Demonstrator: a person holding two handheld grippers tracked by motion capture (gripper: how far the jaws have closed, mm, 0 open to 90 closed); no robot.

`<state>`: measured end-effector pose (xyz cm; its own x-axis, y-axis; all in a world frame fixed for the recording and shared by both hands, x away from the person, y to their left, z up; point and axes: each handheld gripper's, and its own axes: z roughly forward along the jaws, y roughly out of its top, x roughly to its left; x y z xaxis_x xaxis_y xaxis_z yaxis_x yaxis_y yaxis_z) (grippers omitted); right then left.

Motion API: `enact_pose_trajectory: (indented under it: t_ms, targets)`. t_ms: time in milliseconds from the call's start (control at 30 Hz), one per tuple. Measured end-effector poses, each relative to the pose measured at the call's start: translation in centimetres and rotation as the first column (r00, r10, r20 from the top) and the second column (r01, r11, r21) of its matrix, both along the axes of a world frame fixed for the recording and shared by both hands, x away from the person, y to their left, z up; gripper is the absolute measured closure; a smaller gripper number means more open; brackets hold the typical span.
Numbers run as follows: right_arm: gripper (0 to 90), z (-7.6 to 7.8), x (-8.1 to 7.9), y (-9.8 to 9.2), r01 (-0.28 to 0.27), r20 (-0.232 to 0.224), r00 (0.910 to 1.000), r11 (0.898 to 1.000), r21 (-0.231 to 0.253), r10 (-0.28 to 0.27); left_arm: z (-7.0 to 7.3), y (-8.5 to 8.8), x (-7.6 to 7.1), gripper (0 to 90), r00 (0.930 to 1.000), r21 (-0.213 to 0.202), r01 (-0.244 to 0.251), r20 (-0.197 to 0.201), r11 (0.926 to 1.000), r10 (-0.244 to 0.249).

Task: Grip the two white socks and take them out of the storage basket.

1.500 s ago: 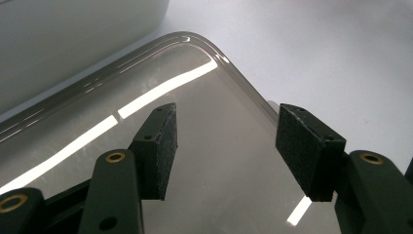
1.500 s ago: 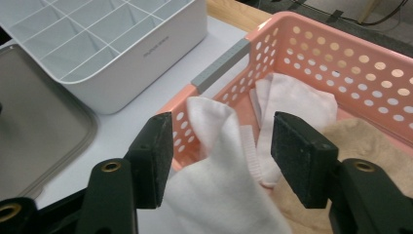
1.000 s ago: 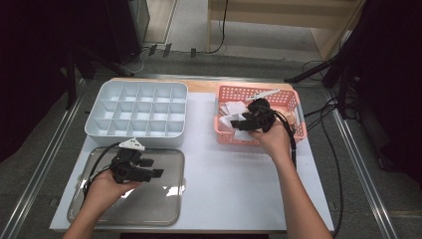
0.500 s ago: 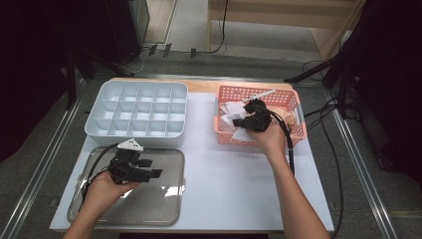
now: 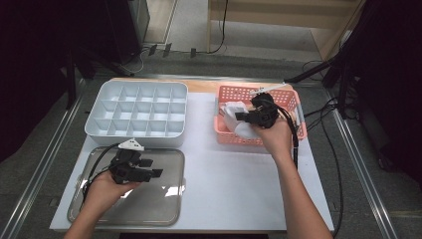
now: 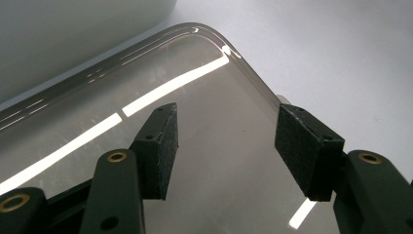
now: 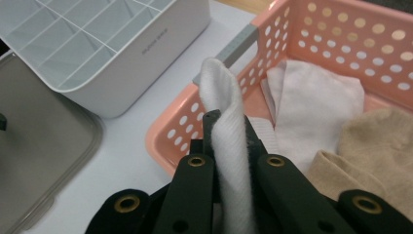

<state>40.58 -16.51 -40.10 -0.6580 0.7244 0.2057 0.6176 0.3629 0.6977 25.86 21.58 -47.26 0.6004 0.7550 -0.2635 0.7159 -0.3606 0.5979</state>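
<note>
From above, the pink perforated plastic basket sits at the table's far right. The right gripper hangs over its near-left part, gripping a white ribbed sock. Well to the basket's left stands a white gridded organizer; nearer the person lies a shiny metal tray, with the left gripper above it.

The left gripper's view shows its pads spread wide, nothing between them, over the tray's rounded, glossy corner.

The right gripper's view shows the jaws pinching the sock's soft folded band; white and beige knits lie inside the basket.
</note>
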Motion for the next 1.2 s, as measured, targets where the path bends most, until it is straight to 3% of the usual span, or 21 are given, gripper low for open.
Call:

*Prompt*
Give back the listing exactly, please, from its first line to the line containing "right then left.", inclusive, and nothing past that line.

*Completed task*
Demonstrator: a person holding two handheld grippers tracked by motion capture (gripper: how far the jaws have closed, mm, 0 open to 90 closed); no robot.

`<state>`: measured end-effector pose (xyz cm; its own x-axis, y-axis; all in a world frame fixed for the recording and shared by both hands, x away from the person, y to their left, z up; point and axes: each handheld gripper's, and its own axes: z roughly forward along the jaws, y roughly out of its top, x roughly to its left; x y z xaxis_x xaxis_y xaxis_z yaxis_x yaxis_y yaxis_z) (grippers omitted); right then left.

That is the complete answer to the exercise.